## EXERCISE BRIEF
Line by line, transcribe the listing below exactly.

########

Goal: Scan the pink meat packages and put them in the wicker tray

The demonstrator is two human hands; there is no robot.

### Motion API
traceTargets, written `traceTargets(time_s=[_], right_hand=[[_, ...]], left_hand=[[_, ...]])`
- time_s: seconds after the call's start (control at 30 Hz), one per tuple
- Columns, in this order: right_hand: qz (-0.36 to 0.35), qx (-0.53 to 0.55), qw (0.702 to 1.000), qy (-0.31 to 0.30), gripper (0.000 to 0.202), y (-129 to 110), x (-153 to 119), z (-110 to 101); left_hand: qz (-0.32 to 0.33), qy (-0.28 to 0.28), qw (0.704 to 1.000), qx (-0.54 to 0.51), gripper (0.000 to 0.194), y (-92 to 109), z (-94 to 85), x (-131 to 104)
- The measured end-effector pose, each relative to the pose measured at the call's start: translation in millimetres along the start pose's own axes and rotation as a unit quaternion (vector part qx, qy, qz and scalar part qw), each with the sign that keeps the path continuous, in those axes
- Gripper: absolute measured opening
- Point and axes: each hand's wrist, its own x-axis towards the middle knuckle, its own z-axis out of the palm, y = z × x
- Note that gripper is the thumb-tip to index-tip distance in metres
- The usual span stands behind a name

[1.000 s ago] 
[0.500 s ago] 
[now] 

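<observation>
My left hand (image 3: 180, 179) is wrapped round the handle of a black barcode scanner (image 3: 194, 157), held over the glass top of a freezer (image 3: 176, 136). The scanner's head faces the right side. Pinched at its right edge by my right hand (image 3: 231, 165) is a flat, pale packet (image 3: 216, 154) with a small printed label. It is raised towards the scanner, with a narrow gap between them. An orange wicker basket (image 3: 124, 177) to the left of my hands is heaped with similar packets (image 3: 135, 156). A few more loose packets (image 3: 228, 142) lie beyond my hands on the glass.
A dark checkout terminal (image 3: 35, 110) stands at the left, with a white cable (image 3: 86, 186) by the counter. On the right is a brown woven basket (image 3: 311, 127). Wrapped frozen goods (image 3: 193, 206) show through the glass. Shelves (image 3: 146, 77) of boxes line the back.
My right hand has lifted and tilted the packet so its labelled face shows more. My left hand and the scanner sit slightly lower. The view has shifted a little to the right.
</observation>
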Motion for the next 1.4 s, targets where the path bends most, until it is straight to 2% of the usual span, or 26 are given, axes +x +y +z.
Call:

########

## ANSWER SPACE
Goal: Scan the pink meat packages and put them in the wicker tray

The demonstrator is two human hands; there is no robot.

### Motion API
traceTargets, written `traceTargets(time_s=[_], right_hand=[[_, ...]], left_hand=[[_, ...]])`
- time_s: seconds after the call's start (control at 30 Hz), one per tuple
- Columns, in this order: right_hand: qz (-0.36 to 0.35), qx (-0.53 to 0.55), qw (0.702 to 1.000), qy (-0.31 to 0.30), gripper (0.000 to 0.202), y (-129 to 110), x (-153 to 119), z (-110 to 101); left_hand: qz (-0.32 to 0.33), qy (-0.28 to 0.28), qw (0.704 to 1.000), qx (-0.54 to 0.51), gripper (0.000 to 0.194), y (-92 to 109), z (-94 to 85), x (-131 to 104)
- The measured end-effector pose, each relative to the pose measured at the call's start: translation in millimetres along the start pose's own axes and rotation as a unit quaternion (vector part qx, qy, qz and scalar part qw), each with the sign that keeps the path continuous, in those axes
- Gripper: absolute measured opening
- Point and axes: each hand's wrist, its own x-axis towards the middle knuckle, its own z-axis out of the palm, y = z × x
- Note that gripper is the thumb-tip to index-tip distance in metres
- The usual span stands behind a name

[1.000 s ago] 
[0.500 s ago] 
[now] 

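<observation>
My left hand (image 3: 180, 179) is wrapped round the handle of a black barcode scanner (image 3: 194, 157), held over the glass top of a freezer (image 3: 176, 136). The scanner's head faces the right side. Pinched at its right edge by my right hand (image 3: 231, 165) is a flat, pale packet (image 3: 216, 154) with a small printed label. It is raised towards the scanner, with a narrow gap between them. An orange wicker basket (image 3: 124, 177) to the left of my hands is heaped with similar packets (image 3: 135, 156). A few more loose packets (image 3: 228, 142) lie beyond my hands on the glass.
A dark checkout terminal (image 3: 35, 110) stands at the left, with a white cable (image 3: 86, 186) by the counter. On the right is a brown woven basket (image 3: 311, 127). Wrapped frozen goods (image 3: 193, 206) show through the glass. Shelves (image 3: 146, 77) of boxes line the back.
My right hand has lifted and tilted the packet so its labelled face shows more. My left hand and the scanner sit slightly lower. The view has shifted a little to the right.
</observation>
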Motion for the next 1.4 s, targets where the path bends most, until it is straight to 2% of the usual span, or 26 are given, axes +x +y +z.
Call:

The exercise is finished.